(Beginning of Given material)

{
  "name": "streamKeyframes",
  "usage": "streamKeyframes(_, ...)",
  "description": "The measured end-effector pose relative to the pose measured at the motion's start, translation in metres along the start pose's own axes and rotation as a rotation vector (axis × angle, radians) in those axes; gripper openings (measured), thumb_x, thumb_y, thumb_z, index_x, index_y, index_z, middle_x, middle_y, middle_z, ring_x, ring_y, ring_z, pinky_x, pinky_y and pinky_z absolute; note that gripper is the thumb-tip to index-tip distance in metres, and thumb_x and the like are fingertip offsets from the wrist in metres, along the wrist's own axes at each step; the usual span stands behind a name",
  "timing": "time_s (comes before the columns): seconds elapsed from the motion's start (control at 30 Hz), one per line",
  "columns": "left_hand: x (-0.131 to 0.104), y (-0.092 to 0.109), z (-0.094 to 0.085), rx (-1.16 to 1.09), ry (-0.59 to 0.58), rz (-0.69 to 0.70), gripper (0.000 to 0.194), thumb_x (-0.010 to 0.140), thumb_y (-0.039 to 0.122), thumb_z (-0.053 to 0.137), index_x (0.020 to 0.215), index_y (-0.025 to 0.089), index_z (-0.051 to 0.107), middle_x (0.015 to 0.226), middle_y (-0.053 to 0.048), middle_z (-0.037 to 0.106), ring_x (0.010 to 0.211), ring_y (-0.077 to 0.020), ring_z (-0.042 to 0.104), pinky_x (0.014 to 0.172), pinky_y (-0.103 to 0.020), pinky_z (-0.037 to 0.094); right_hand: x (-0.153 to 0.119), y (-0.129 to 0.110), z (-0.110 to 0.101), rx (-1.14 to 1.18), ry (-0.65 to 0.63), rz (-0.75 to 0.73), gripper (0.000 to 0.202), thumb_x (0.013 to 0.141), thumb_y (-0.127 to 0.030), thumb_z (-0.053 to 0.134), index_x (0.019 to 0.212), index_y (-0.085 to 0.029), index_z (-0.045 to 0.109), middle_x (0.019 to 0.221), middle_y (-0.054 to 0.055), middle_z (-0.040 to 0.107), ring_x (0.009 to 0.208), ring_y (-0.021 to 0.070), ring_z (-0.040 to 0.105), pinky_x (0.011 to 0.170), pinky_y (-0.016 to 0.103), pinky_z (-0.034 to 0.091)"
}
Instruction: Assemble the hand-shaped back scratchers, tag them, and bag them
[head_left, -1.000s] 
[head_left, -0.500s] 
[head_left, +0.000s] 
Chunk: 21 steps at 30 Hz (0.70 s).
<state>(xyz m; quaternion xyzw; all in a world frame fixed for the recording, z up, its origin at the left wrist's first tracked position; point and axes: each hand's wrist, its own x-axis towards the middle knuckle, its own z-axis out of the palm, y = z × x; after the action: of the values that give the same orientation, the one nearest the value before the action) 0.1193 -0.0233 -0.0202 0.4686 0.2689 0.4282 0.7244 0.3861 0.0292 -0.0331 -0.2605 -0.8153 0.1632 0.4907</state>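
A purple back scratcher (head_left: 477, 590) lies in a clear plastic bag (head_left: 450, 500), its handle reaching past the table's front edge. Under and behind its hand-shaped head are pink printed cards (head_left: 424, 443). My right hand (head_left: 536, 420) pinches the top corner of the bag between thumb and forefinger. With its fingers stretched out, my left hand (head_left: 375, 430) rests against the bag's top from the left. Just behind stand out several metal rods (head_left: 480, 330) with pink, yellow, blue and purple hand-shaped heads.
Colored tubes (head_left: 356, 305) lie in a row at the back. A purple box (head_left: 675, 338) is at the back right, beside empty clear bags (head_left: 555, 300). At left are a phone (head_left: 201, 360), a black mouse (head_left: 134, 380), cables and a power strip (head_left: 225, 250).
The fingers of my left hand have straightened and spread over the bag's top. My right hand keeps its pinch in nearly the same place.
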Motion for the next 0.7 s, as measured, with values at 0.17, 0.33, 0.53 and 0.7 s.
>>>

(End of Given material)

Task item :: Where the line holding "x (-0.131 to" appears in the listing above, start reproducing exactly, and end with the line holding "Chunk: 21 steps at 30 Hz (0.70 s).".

Solution to this problem ::
  "columns": "left_hand: x (-0.131 to 0.104), y (-0.092 to 0.109), z (-0.094 to 0.085), rx (-1.16 to 1.09), ry (-0.59 to 0.58), rz (-0.69 to 0.70), gripper (0.000 to 0.194), thumb_x (-0.010 to 0.140), thumb_y (-0.039 to 0.122), thumb_z (-0.053 to 0.137), index_x (0.020 to 0.215), index_y (-0.025 to 0.089), index_z (-0.051 to 0.107), middle_x (0.015 to 0.226), middle_y (-0.053 to 0.048), middle_z (-0.037 to 0.106), ring_x (0.010 to 0.211), ring_y (-0.077 to 0.020), ring_z (-0.042 to 0.104), pinky_x (0.014 to 0.172), pinky_y (-0.103 to 0.020), pinky_z (-0.037 to 0.094); right_hand: x (-0.153 to 0.119), y (-0.129 to 0.110), z (-0.110 to 0.101), rx (-1.14 to 1.18), ry (-0.65 to 0.63), rz (-0.75 to 0.73), gripper (0.000 to 0.202), thumb_x (0.013 to 0.141), thumb_y (-0.127 to 0.030), thumb_z (-0.053 to 0.134), index_x (0.019 to 0.212), index_y (-0.085 to 0.029), index_z (-0.045 to 0.109), middle_x (0.019 to 0.221), middle_y (-0.054 to 0.055), middle_z (-0.040 to 0.107), ring_x (0.009 to 0.208), ring_y (-0.021 to 0.070), ring_z (-0.040 to 0.105), pinky_x (0.011 to 0.170), pinky_y (-0.016 to 0.103), pinky_z (-0.034 to 0.091)"
}
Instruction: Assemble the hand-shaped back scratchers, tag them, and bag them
[head_left, -1.000s] 
[head_left, -0.500s] 
[head_left, +0.000s] 
Chunk: 21 steps at 30 Hz (0.70 s).

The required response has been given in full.